Ogni seconda domenica del mese, nella Città dello Stretto, apertura congiunta di un magnifico forte umbertino e di un sito culturale con una mostra d’arte, etnoantropologica e degli antichi mestieri.

Un percorso interessante tra storia, arte e natura che conquisterà grandi e bambini, quello ideato dalla Pro Loco Messina Sud, dalla Fondazione Salonia e dall’associazione Comunità Zancle che hanno deciso l’apertura congiunta di Forte Cavalli e Villa Melania.

Due siti culturali magnifici, entrambi nella zona sud della città, il primo nel villaggio di Larderia, l’altro a Pistunina, distanti solo 7 km, che apriranno insieme ogni seconda domenica del mese, dalle 9 alle 13, e potranno essere visitati singolarmente o entrambi con delle guide e un biglietto alla portata di tutte le tasche.

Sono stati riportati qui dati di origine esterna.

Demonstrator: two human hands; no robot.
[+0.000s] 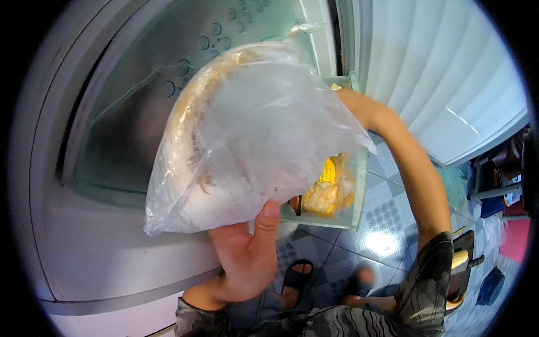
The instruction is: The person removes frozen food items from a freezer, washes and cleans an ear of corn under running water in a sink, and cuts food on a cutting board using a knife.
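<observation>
A large frosty plastic bag [252, 129] with something pale and brownish in it fills the middle of the view. My left hand [250, 247] grips its lower edge, with the thumb in front and the fingers underneath. Behind the bag, a pulled-out clear freezer drawer [357, 196] shows on the right, holding a bag with yellow corn [328, 188]. My right arm reaches round to the drawer's far side; the right hand is hidden behind the bag, apart from a part near the wrist.
A freezer compartment with a translucent front panel [123, 129] is at the left. The open white door [438, 78] stands at the upper right. Tiled floor [382, 224] and my sandalled feet show below. Dark items lie at the far right.
</observation>
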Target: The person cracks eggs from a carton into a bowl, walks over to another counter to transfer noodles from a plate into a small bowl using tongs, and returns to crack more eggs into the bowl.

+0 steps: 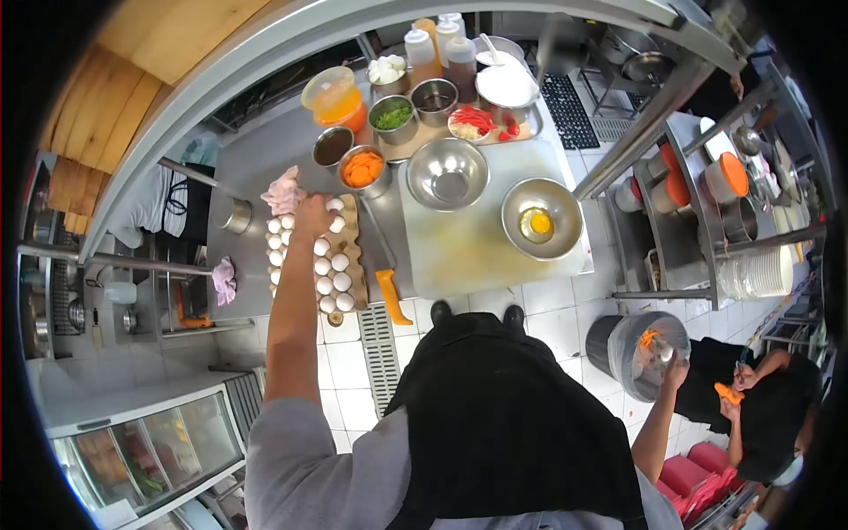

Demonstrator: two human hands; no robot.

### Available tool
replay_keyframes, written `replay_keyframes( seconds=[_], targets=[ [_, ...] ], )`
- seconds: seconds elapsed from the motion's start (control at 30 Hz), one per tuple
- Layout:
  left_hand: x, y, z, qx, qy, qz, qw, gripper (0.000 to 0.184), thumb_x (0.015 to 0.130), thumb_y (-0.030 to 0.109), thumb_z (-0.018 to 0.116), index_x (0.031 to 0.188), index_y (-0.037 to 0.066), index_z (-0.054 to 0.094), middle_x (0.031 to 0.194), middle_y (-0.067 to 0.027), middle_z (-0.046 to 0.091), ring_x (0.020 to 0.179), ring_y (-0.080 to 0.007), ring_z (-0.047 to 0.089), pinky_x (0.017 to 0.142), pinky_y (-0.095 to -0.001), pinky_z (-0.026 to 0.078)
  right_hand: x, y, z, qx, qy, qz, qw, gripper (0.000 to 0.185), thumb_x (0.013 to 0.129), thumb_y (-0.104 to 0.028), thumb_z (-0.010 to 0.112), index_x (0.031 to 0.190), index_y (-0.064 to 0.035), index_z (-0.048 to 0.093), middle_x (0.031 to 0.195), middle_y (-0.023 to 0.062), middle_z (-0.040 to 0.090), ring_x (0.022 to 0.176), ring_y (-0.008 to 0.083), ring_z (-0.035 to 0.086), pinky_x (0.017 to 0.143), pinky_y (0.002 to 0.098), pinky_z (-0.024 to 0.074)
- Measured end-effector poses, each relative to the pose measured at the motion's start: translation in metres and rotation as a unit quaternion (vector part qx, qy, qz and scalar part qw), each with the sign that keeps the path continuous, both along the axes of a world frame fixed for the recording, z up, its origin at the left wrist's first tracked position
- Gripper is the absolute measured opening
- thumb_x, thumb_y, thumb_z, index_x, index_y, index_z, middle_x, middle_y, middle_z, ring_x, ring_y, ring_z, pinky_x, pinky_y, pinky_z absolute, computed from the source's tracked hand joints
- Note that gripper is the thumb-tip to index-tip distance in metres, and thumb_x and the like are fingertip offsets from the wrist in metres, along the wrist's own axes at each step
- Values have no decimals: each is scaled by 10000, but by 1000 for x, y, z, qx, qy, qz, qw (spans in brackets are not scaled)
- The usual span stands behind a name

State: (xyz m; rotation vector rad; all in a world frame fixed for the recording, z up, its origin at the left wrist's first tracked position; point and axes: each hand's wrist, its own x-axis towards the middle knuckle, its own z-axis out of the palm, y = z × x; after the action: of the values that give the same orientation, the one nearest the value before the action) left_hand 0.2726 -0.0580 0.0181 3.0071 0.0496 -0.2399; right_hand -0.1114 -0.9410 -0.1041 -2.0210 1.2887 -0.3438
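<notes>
My left hand (314, 215) reaches down over the far end of an egg carton (355, 252) holding several white eggs (342, 262). Its fingers are curled downward and mostly hidden; a pink cloth (284, 191) lies right by them. My right hand (677, 373) is out over a bin lined with clear plastic (629, 358), with what looks like a white eggshell (664, 352) at its fingertips. On the cutting board (459, 261), a steel bowl (565, 237) contains one cracked egg (538, 224). Beside it sits another steel bowl (448, 175) with nothing in it.
An orange-handled knife (389, 291) lies between carton and board. Behind are sliced carrots (363, 170), chopped greens (392, 116), red strips (473, 120) and squeeze bottles (421, 51). A metal rail (353, 22) crosses above. At right, a co-worker's hands (740, 389) hold something orange.
</notes>
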Motion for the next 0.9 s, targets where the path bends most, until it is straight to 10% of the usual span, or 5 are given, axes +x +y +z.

Ecco i due siti culturali:

Forte Cavalli fu originariamente denominato Batteria Monte Gallo e intitolato successivamente al generale piemontese (1808-1879). Nella sua suggestiva cornice, l’Arte e la Cultura trovano occasione concreta di espressione. Questa opera fortificata, capace di resistere al terremoto del 1908 e che ha superato indenne le due guerre mondiali, è stata dichiarata bene storico-artistico. Oggi è sede del “Museo Storico delle fortificazioni dello Stretto“, che offre l’occasione ai visitatori di conoscere un pezzo di storia dimenticata della città di Messina e di “toccare con mano” la storia studiata sui libri, attraverso filmati dell’Istituto Luce, esemplari delle bombe d’aereo lanciate sulla città e le tessere annonarie necessarie a ricevere pane e minestre durante il secondo conflitto mondiale. Nella Piazza d’Armi del Forte è stato collocato il più grande cannone italiano della II Guerra Mondiale (16 Tonnellate per 10 metri di lunghezza), donato dal Ministero della Difesa e dichiarato monumento ai Caduti di tutte le guerre. Dopo aver visitato la splendida collezione di armi, armature, cannoni e oggetti delle due guerre, i turisti potranno ammirare il panorama di quella che è definita la terrazza sullo Stretto.

Villa Melania è un sito culturale in cui sono presenti una mostra permanente di ”Arte contemporanea, etnoantropologica e degli antichi mestieri” realizzata dalla Fondazione Salonia e dalla Scuola Coloristica Siciliana, e allestita all’interno di un ex capannone industriale, e di una villa edificata nell’epoca della ricostruzione post terremoto (1911). All’interno del capannone artistico è possibile ammirare le opere del maestro Dimitri Salonia, e degli altri artisti della scuola coloristica siciliana, che esaltano, con toni accentuati, le emozioni forti che rappresentano la più vera sicilianità, sottolineandone i colori, i sapori, le intensità. All’interno della mostra sono presenti anche tanti attrezzi utilizzati per antichi mestieri manuali, oggi scomparsi in Sicilia e oggetti come pupi e carretti siciliani. Sarà possibile visitare anche la villa dei primi del ‘900 con all’interno preziosi manoscritti del ‘400 e del ‘600 e opere d’arte. Vedi il video dell’inaugurazione…

Il luogo prende il nome dalla confinante area in cui nel 1991 venne scoperto un importante complesso archeologico, che si ipotizza sia stato utilizzato dal II-I sec.a.C alla piena età bizantina e dove, secondo alcuni studi, soggiornò anche la Santa Melania Juniore. La Fondazione insieme alla Pro Loco Messina Sud è impegnata nel recupero di questi antichi resti e sta portando avanti una petizione per far tornare alla luce quello che rimane della Villa romana.